Tolomei avait-il des nouvelles de Lyon ? Le chambellan avait pris familièrement le banquier par l’épaule et lui parlait presque joue à joue. Comment ? Guccio, mué en conclaviste, était enfermé avec Duèze ? Ah ! L’habile garçon ! Tolomei pensait-il pouvoir communiquer avec son neveu ? Si jamais il en recevait des nouvelles, ou avait moyen de lui en transmettre, qu’il le fît savoir ; ce truchement pourrait être fort précieux. Quant à Marie…
— Mais oui, mais oui, dit le curateur. Madame de Bouville, qui est personne de tête, et fort agissante, a tout arrangé à votre convenance. Soyez sans alarme.
Il appela son épouse, petite femme maigre, autoritaire, au visage marqué de rides verticales, et dont les mains sèches ne restaient jamais en repos. Marie, qui s’était sentie jusque-là en parfaite sécurité, éprouva aussitôt de la crainte et de l’anxiété.
— Ah ! C’est vous dont il faut abriter le péché, dit madame de Bouville en l’examinant d’un œil sans bienveillance. Vous êtes attendue au couvent des Clarisses. L’abbesse montrait peu d’empressement, et moins encore quand je lui ai dit votre nom, car elle est, par je ne sais quel lien, de votre famille, et votre conduite ne lui plaît guère. Mais enfin, la faveur dont jouit messire Hugues, mon époux, a pesé son poids. J’ai crié un peu ; le logis vous sera donné. Je vous y conduirai avant la nuit.
Elle parlait vite et il n’était pas facile de l’interrompre. Quand elle reprit son souffle, Marie lui répondit avec beaucoup de déférence, mais aussi beaucoup de dignité dans le ton :
— Madame, je ne suis point en état de péché, car j’ai bien été mariée devant Dieu.
— Allons, allons, répliqua madame de Bouville, ne faites pas regretter les bontés qu’on a pour vous. Remerciez donc ceux qui s’emploient à vous aider, plutôt que de jouer la faraude.

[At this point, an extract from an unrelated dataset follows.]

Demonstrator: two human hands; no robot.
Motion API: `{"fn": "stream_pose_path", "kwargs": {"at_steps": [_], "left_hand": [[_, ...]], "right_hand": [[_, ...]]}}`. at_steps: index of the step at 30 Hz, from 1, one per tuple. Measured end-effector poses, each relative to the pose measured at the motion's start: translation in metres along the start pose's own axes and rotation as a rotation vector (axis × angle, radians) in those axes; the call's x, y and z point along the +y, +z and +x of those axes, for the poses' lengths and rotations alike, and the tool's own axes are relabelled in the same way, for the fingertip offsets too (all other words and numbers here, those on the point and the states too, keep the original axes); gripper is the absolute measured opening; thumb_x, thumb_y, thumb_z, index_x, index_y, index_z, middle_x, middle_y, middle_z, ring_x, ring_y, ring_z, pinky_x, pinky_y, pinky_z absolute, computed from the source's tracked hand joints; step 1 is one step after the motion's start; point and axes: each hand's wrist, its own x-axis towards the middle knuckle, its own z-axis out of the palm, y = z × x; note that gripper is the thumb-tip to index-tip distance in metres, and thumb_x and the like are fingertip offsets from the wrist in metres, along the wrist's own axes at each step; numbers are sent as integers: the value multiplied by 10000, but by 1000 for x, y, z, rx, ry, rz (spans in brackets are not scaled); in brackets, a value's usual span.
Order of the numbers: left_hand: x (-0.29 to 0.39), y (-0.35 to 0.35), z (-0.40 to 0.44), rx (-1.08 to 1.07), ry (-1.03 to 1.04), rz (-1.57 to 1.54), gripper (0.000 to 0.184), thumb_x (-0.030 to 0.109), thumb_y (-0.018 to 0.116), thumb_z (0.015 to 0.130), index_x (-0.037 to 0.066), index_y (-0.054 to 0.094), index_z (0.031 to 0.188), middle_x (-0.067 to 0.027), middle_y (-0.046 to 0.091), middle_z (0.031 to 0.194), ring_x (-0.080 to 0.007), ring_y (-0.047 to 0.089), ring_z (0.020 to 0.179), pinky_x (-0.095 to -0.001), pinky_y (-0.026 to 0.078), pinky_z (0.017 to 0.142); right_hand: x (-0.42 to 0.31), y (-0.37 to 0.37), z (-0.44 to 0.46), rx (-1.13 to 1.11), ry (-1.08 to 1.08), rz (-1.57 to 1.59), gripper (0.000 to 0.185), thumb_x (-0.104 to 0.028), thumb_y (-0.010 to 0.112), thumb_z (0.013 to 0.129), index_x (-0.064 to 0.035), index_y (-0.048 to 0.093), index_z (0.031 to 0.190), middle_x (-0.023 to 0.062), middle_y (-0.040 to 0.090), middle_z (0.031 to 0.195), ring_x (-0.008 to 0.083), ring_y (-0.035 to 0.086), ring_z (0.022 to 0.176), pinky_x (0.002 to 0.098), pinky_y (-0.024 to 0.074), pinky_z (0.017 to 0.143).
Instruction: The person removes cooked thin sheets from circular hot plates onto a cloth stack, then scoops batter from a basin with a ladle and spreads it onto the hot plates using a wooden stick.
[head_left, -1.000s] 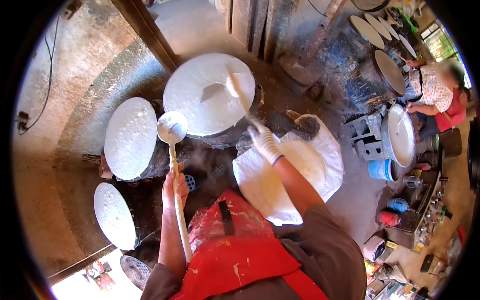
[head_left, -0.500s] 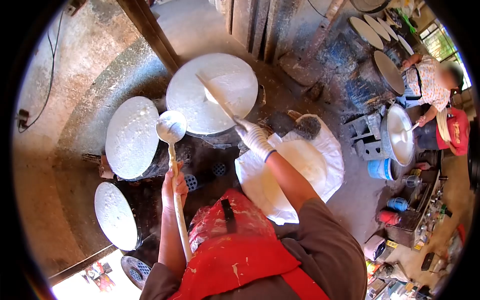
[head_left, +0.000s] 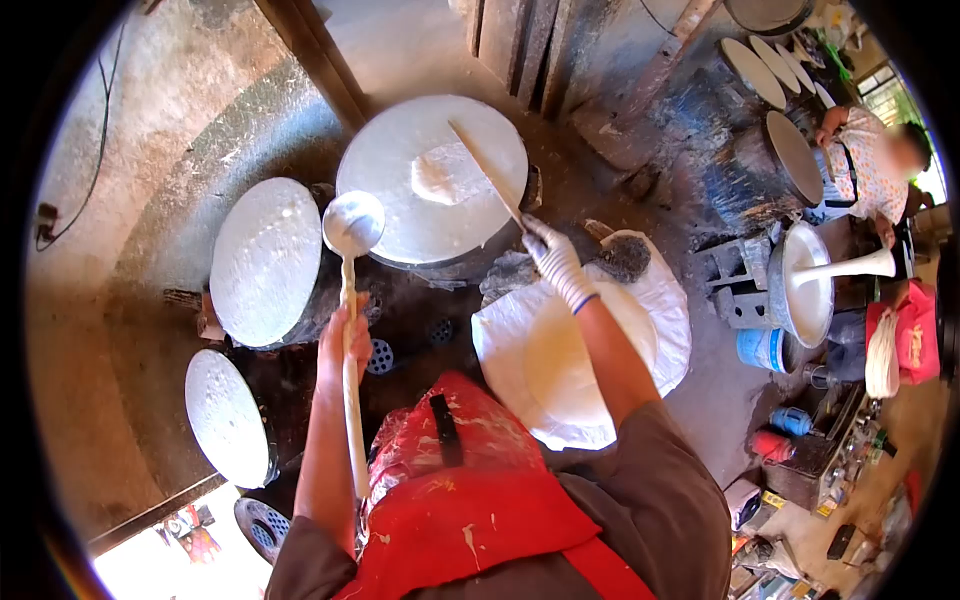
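My left hand (head_left: 342,335) is wrapped round the long handle of a ladle (head_left: 354,224), whose whitish bowl is raised between two round griddles. In a white striped glove, my right hand (head_left: 560,262) grips the near end of a flat wooden stick (head_left: 486,172). The stick lies slanted over the right part of the large griddle (head_left: 385,225), which is coated with white batter. A thicker white patch (head_left: 447,175) shows near the griddle's middle. Close below my right hand is a wide basin of pale batter (head_left: 570,350) with white sheeting round it.
Two more white-coated griddles (head_left: 265,262) (head_left: 228,420) stand at the left. At the right, another person (head_left: 868,165) is beside a metal basin (head_left: 803,290) with white liquid. A blue bucket (head_left: 760,349) and concrete blocks (head_left: 735,280) are near it. A wooden post (head_left: 315,60) rises behind.
The stick has swung across the large griddle to its right side with my right hand. The white patch has appeared more clearly. At the far basin, a thick white stream now hangs from the other person's raised hand.
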Motion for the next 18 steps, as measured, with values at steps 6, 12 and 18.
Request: {"fn": "stream_pose_path", "kwargs": {"at_steps": [6,12,18], "left_hand": [[37,6,93,23,-72,307,391,339,466,885,14,465,1102,19,422,626,-44,373,422,-188,323,368],[45,20,131,206,-128,537,385,307,479,876,5,462,1115,29,411,611,-32,352,407,-160,312,356],[20,28,116,143,-328,444,341,306,481,877,-4,472,1021,17,436,596,-40,378,409,-169,319,335]], "right_hand": [[-77,-57,12,-632,460,-208,347,-146,574,838,-34,531,1163,109,593,1098,146,534,974,250,407,863],[-35,-77,-25,-405,95,116,353,-230,511,884,-38,505,1179,49,634,837,111,566,596,261,459,498],[-75,-26,-87,-426,617,316,529,-460,516,834,-109,472,1227,58,634,794,64,440,417,207,344,382]]}}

Ce fut Tolomei qui remercia, au nom de Marie. Lorsque celle-ci vit le banquier sur le point de partir, un grand désarroi la jeta dans les bras de celui-ci, comme s’il avait été son père.

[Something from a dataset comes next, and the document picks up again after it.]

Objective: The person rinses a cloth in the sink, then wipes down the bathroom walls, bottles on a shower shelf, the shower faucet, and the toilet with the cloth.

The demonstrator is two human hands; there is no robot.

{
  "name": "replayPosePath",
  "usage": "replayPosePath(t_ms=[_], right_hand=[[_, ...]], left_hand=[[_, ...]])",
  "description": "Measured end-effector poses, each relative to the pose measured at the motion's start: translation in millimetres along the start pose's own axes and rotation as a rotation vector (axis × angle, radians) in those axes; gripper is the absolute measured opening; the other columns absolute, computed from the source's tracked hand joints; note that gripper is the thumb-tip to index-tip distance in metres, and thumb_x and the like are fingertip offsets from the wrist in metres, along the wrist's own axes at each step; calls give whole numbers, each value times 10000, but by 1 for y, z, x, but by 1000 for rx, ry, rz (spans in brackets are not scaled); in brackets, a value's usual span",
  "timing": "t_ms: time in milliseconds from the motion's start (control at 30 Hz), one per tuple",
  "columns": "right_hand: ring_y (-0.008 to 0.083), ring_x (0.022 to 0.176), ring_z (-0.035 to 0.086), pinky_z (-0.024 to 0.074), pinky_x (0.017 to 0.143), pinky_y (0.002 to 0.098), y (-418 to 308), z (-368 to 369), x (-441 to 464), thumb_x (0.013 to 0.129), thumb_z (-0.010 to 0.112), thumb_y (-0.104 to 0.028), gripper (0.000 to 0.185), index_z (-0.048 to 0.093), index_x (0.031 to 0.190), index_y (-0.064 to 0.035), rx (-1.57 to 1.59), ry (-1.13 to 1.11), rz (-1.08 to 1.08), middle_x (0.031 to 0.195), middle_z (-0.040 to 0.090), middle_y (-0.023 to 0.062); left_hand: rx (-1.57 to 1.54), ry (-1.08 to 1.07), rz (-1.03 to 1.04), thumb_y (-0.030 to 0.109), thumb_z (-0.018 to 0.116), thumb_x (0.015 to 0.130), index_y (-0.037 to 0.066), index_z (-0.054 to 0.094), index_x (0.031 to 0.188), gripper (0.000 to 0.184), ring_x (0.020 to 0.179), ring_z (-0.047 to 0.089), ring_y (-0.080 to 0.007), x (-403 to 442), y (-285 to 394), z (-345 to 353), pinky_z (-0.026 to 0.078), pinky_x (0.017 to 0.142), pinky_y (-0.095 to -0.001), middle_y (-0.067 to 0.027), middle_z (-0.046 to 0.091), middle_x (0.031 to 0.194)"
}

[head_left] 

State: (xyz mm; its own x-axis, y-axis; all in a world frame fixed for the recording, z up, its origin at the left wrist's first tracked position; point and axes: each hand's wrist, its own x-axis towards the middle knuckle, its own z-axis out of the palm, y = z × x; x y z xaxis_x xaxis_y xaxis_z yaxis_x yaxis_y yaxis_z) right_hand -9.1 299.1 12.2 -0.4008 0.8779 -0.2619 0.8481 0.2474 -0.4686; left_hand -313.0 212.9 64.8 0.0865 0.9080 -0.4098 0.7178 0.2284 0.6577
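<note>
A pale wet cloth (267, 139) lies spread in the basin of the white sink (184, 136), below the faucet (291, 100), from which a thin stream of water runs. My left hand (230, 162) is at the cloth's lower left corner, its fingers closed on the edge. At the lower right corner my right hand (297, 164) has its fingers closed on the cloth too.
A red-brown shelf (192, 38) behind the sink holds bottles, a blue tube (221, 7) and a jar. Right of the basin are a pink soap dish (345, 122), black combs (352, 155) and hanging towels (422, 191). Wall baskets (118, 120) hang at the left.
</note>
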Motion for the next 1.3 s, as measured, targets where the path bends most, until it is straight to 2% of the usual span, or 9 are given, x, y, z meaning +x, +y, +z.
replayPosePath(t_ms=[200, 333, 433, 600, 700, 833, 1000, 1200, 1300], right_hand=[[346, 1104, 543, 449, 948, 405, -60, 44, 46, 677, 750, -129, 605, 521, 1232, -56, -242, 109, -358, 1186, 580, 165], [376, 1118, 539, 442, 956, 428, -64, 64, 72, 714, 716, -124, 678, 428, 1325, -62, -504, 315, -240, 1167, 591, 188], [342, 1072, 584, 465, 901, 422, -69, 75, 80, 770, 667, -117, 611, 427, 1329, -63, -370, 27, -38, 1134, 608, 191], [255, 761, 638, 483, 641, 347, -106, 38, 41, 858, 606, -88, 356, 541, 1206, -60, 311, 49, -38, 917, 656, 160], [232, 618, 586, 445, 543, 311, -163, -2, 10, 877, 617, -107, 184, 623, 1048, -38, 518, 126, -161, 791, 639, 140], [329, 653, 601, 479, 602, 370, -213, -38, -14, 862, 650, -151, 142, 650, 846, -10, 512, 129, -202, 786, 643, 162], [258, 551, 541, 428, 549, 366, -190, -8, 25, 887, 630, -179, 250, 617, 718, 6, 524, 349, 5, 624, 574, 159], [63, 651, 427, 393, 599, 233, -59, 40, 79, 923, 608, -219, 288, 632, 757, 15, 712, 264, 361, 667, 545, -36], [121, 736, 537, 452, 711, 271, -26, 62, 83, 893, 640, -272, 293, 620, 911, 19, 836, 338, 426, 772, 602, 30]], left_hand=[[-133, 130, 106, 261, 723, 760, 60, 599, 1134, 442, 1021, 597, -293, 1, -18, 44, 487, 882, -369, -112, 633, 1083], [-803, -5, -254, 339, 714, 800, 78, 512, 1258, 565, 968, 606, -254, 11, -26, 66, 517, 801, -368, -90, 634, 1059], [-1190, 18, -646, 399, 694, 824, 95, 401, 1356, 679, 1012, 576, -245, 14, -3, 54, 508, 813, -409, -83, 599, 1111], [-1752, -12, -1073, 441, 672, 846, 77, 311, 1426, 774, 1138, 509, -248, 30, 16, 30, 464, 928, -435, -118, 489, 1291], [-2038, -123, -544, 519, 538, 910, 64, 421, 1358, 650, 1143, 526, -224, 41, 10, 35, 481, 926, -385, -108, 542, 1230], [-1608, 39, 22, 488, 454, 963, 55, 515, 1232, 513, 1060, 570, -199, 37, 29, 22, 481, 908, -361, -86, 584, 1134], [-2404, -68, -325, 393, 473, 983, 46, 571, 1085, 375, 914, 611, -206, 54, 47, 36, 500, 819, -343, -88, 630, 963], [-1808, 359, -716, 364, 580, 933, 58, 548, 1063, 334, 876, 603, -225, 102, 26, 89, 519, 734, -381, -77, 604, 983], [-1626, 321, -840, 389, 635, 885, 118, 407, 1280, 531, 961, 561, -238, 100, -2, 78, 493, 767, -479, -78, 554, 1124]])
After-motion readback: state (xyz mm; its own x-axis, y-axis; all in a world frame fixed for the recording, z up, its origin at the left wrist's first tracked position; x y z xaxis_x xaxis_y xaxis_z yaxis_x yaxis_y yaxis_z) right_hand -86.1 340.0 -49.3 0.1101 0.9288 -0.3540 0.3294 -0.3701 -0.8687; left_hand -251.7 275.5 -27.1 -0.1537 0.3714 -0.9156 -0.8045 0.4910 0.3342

— Faites-moi savoir le sort de Guccio, lui murmura-t-elle à l’oreille, et faites-lui savoir que je me languis de lui.
Tolomei s’en alla, et les Bouville disparurent également. Pour tout l’après-midi, Marie demeura dans leur antichambre, n’osant bouger et n’ayant d’autre distraction que d’assister, assise dans l’embrasement d’une fenêtre ouverte, au départ de Monseigneur de Valois et de son escorte. Le spectacle, pour un moment, la sortit de son chagrin. Elle n’avait jamais vu si beaux chevaux, si beaux harnais, si beaux vêtements, et en si grand nombre. Elle pensait aux paysans de Cressay vêtus de loques, les jambes entourées de bandes de toile, et se disait qu’il était bien étrange que des êtres qui avaient tous une tête et deux bras, et tous créés par Dieu à son image, pussent être de races si différentes, si l’on en jugeait par le costume.
De jeunes écuyers, voyant cette fille de grande beauté occupée à les regarder, lui adressèrent des sourires et même lui envoyèrent des baisers. Soudain ils s’empressèrent autour d’un personnage tout brodé d’argent qui semblait en imposer fort et prenait des airs de souverain ; puis la troupe s’ébranla, et la chaleur de l’après-midi s’appesantit sur les cours et les jardins du Palais.
Vers la fin du jour, madame de Bouville vint chercher Marie. Accompagnées de quelques valets et montées sur des mules sellées de bâts « à la planchette » où l’on s’asseyait de côté, les pieds posés sur une petite planche, les deux femmes traversèrent Paris. Elles virent des attroupements un peu partout, et même aperçurent la fin d’une rixe qui avait éclaté sur le seuil d’une taverne entre des partisans du comte de Valois et des gens du duc de Bourgogne. Les sergents du guet, à coups de masse, rétablissaient l’ordre.